WHAT IS NEEDED
Return the number of lines below with "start" in them, and nothing else.

· · ·

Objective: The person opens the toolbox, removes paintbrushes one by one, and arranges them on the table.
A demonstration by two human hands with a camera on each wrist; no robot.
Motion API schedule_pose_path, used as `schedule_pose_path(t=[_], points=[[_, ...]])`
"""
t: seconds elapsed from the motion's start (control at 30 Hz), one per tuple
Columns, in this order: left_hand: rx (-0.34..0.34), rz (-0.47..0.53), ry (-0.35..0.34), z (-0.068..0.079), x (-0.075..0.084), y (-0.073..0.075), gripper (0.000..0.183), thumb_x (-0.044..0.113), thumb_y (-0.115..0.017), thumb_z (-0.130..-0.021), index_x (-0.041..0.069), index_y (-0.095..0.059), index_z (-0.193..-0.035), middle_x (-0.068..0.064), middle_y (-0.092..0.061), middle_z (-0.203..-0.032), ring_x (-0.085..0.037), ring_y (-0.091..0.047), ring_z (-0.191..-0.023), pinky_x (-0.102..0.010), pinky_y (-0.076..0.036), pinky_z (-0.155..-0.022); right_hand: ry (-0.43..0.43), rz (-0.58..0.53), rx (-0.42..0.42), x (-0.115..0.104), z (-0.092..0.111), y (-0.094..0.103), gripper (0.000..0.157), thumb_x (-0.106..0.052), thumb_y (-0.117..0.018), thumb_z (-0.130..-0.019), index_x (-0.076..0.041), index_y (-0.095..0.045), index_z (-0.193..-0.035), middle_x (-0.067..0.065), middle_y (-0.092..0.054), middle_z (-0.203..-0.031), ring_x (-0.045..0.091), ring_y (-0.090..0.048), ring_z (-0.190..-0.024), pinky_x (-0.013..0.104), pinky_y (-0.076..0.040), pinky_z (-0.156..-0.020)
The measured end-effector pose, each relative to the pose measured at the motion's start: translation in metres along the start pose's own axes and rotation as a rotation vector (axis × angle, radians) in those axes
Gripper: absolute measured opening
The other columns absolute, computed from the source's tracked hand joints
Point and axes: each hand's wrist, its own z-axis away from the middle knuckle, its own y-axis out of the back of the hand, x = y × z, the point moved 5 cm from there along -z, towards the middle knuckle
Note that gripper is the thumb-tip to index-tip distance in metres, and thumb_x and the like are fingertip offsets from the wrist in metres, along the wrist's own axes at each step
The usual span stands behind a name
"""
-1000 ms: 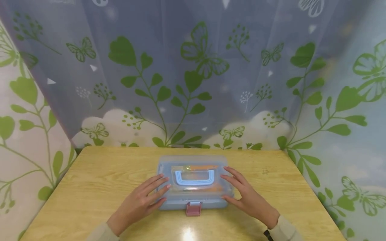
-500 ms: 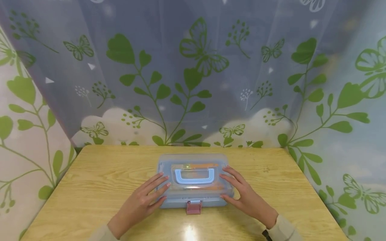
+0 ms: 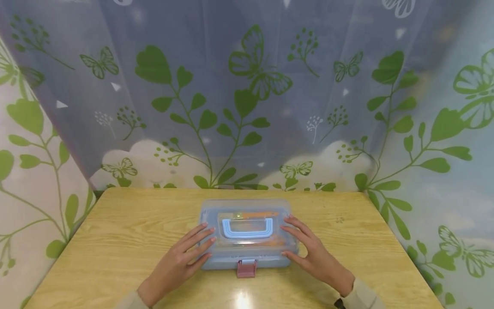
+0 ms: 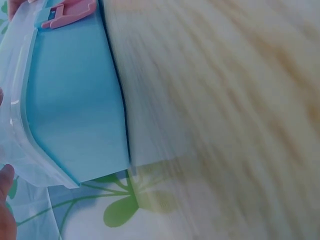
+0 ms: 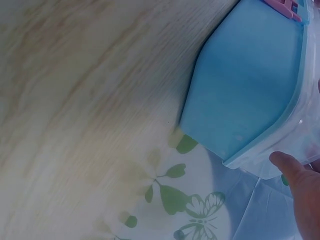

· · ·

TASK RESULT
2